The curvature of the penis can be ventral or dorsal, left or right and sometimes cases of vertical rotation of the shaft coexist with the curvature.
The cause can be congenital (5-8% of the population), that is present at birth, or acquired (3-4% of the healthy population but up to 20% in subjects with impotence, diabetes, vascular conditions etc.).
a) Congenital causes
In congenital causes there is an asymmetry in the development of the cavernous bodies which determines a curvature towards the shorter side.
The condition is present at birth but becomes evident after puberty once sexual development is complete and it does not change over time (recurvatuum penis)
b) Acquired causes
The acquired forms are determined by traumatic events which cause fibrosis (pathological increase of the fibrous, non elastic connective tissue, characterised by a massive presence of fibroplasts and a scarcity of cells and veins ) the cavernous bodies, traumatic breakages like a fracture of the penis but they are often a consequence of a disease named IPP (Induratio Penis Plastica) or Peyronie’s disease.
The precise origin of Peyronie’s disease is unknown but among the various hypotheses it is supposed that it is linked to repeated micro traumas in genetically predisposed subjects.
The condition is characterized by the formation a plaque or fibrous thickening located in any point of the penis lining (tunica albuginea).
The fibrous area is not extensible, therefore during erection it acts as a pivot and the penis curves toward the side with the lesion, which will be as accentuated as the plaque is evident.
Peyronie’s disease can evolve over time until it reaches a point where the disease is said to be stable and only then is it possible to intervene surgically.
The procedure: surgical correction of curvatures with an angle greater than 45°
The treatment for curvature of the penis is surgical and can be one of two types:
a) the size of the convex side is reduced so that it becomes the same as the concave side or
b) the smaller side is operated on and expanded using a patch (insert of material foreign to the penis).
With this technique, however, the risk of altering a delicate mechanism such as that of erection is high and therefore the method is reserved for cases of very striking curvature and in many cases the correction of the curvature is combined with the insertion of a penile prosthesis.
The Procedure: surgical correction of curvatures with an angle less than 45°
In the case of not particularly accentuated curvatures a procedure referred to as Nesbitt’s with its variations is used and consists in reducing the longer side, thereby correcting the curvature.

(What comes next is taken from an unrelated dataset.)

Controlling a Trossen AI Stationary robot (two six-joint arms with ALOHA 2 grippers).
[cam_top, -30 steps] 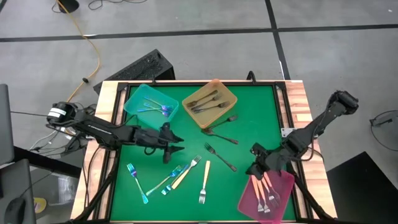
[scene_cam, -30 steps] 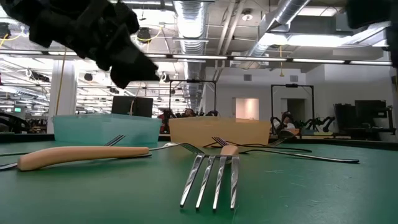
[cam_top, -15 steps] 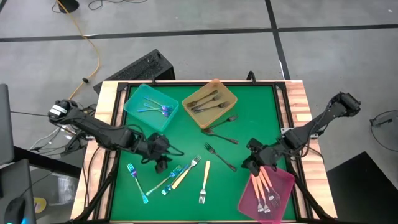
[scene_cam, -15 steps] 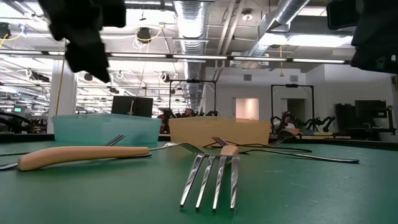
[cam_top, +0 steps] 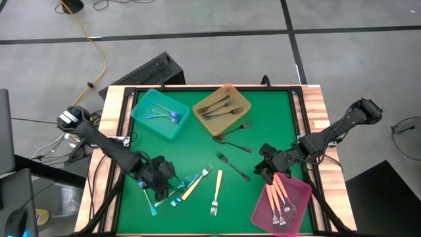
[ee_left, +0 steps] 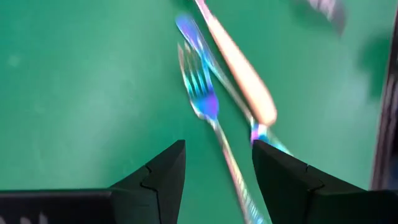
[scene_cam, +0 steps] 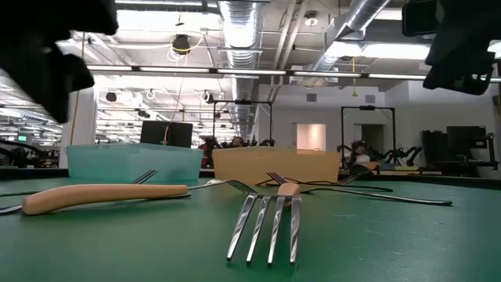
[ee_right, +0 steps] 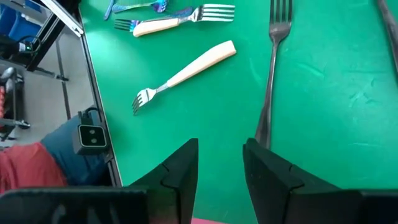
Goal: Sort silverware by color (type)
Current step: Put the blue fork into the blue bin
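A: Left wrist view: left gripper (ee_left: 214, 163), fingers apart and empty, hovers over an iridescent fork (ee_left: 200, 93) on the green mat (cam_top: 263, 118). Looks like a pick; next, descend and close.
B: Right gripper (ee_right: 220, 163), parted and empty, sits beside a grey fork (ee_right: 271, 74). Open workshop room behind.

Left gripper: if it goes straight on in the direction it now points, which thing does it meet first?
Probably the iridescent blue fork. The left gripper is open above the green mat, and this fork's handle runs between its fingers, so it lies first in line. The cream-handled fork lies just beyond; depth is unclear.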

The result obtained from the procedure is a fundamentally straight penis which is certainly shorter that the pre-surgical condition.
Since reduction of length is often viewed negatively by the patient, correction of the curvature is combined with a penis elongation technique in order to have the straightening effect but at the same time avoiding the loss of length there by rendering the correction acceptable.
Since surgery of penis curvature involves the cavernous bodies there exists the slightest risk of altering the erectile mechanism so it is preferred to operate only on those curvatures which effectively render intercourse difficult or impossible, unless a slight curvature doesn’t result to be a source of great psychological discomfort.